Advancing southwards, the division entered Bulgarian territory at Serdement and advanced through Dobrych, Pereslav and Sliven. On 29 September the division was in the village of Golubnitsy, where it stayed until 30 October. On 4 November, the 10th Guards Airborne began a march to Belgrade, where it arrived on 9 November. On 18 November, it was in Sambir, where it became part of the 57th Army's 6th Guards Rifle Corps. On 23 November, the division crossed the Danube near Botin.
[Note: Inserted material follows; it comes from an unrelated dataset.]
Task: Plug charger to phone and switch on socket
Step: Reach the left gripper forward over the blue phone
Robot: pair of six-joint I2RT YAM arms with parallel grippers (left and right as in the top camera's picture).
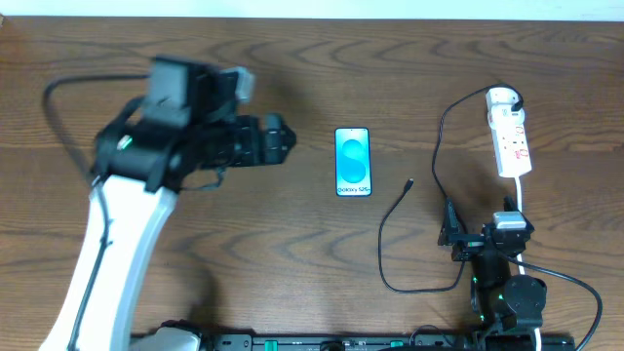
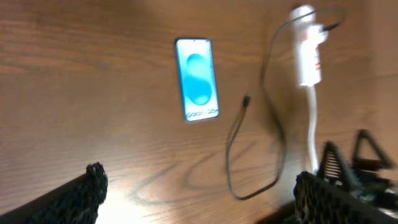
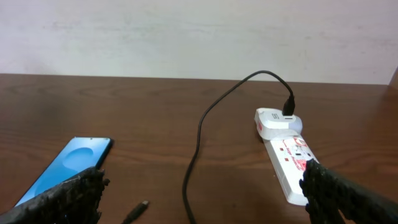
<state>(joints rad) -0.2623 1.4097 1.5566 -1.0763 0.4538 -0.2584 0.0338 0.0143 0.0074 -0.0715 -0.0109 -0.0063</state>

By 25 November, it was advancing along the line of Dushevitsa and Knyajevo, breaking through German defences. The division captured the city of Koposhvar on 2 December. On 5 December, the division advanced to Nadbayom, where it went on the defensive. Between 14 December and 6 January 1945, the division fought German counterattacks in order to hold its gains. On 6 January, the 19th and 24th Guards Airborne Regiments were awarded the Order of Kutuzov 3rd class for their actions in the crossing of the Danube.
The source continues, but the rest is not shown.